Не только Америка превозносила успех. В более завуалированной форме такое же отношение, прикрытое чопорной респектабельностью, проявлялось и в Англии. Соперничая друг с другом за первоочередность в открытии яркой научной звезды на мировом небосклоне, различные научные институты один за другим присуждали Стивену свои самые престижные награды. Сколько раз за эти годы мои родители садились на поезд до Кембриджа, чтобы успеть забрать детей из школы, а я встречала Стивена у кафедры, погружала его и инвалидное кресло в автомобиль и везла в один из роскошных лондонских отелей – «Саввой», «Дорчестер» или «Гросвенор», где должен был состояться праздничный банкет. Иногда нам предоставляли номер в отеле на одну ночь, и тогда я могла немного отдохнуть – ведь я была шофером, сиделкой, камердинером, стольником и переводчиком в одном лице, а также сопровождающей супругой. Преодолев все препятствия, разделяющие привычный уклад жизни в Кембридже и пафосный мир светского Лондона, мы появлялись, наряженные в вечерние туалеты – Стивен в галстуке-бабочке, который я по его требованию всегда завязывала вручную, – в сияющем бальном или банкетном зале, где нас приветствовала избранная научная интеллигенция, пэры Англии и высокие гости всех мастей. Все они были очень любезны, а их жены улыбчивы, но мне все они казались такими старыми, старше, чем мои родители: этих людей я бы не встретила на улице или у школьных ворот – там, где протекала моя настоящая жизнь и жизнь моих друзей. Те же самые лица, включая некоторых наиболее увлеченных представителей лондонского высшего света, появлялись и на других крупных научных выставках, в частности Conversazioni, летних вечерних собраниях в Королевском обществе, где богатые и знаменитые безжалостно толкали друг друга локтями в битве за напитки и канапе, в то время как ученые, охраняющие свои любовно подготовленные стенды, терпеливо ожидали, чтобы кто-нибудь отделился от занятой светскими разговорами толпы и проявил интерес к их многотрудным исследованиям.

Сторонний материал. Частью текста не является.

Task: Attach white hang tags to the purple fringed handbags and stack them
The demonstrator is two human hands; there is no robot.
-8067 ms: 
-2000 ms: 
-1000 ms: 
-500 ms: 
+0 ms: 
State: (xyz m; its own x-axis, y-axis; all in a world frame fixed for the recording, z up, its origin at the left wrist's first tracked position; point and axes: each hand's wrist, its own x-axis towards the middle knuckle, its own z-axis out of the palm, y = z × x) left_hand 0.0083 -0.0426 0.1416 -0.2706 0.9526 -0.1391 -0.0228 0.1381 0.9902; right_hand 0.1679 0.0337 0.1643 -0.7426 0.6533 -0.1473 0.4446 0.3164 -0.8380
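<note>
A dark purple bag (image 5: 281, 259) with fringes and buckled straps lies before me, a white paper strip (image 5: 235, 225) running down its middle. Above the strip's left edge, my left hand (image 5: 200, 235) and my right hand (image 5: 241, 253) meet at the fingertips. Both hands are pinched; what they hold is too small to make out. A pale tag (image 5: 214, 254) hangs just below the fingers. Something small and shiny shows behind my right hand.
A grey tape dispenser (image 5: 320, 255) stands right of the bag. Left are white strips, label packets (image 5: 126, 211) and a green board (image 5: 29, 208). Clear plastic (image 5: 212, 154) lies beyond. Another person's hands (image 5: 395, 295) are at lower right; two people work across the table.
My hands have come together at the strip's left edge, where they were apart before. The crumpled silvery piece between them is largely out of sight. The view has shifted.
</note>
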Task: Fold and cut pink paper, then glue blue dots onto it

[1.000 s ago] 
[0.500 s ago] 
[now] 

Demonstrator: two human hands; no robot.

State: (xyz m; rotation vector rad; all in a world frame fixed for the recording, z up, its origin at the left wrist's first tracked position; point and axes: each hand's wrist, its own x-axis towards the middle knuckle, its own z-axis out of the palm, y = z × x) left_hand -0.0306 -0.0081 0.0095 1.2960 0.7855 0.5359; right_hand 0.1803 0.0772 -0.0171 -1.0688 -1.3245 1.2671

Искусственный блеск этих мероприятий забавлял и раздражал меня одновременно. Наслаждаясь времяпрепровождением, я все время думала о том, что мне предстоит в следующие несколько часов. У нас не было шофера, чтобы отвезти нас домой из Лондона после полуночи, и не было лакея, который помог бы уложить Стивена в постель, а на следующее утро нам предстояло возвращение к нашим обязанностям. Наутро я одевала Стивена, кормила его завтраком, давала ему пилюли и поила чаем, потом прибирала в доме и загружала по две-три партии белья в стиральную машину перед тем, как почистить лук и картошку для обеда. Через дорогу обвиняющим перстом возвышалось здание Университетской библиотеки, являя собой безмолвный упрек в том, что я пренебрегла своей диссертацией. Не было и хрустальной туфельки, хотя у нас оставалась блестящая медаль на подушке из атласа или бархата в качестве напоминания о том, что предыдущий вечер нам не приснился. Но даже медаль скрывалась из вида через день-два. Поскольку в доме процветало мелкое воровство (из прихожей воровали сумочки, с крыльца – велосипеды), то медали приходилось складывать в банковский сейф, откуда не было случая их достать.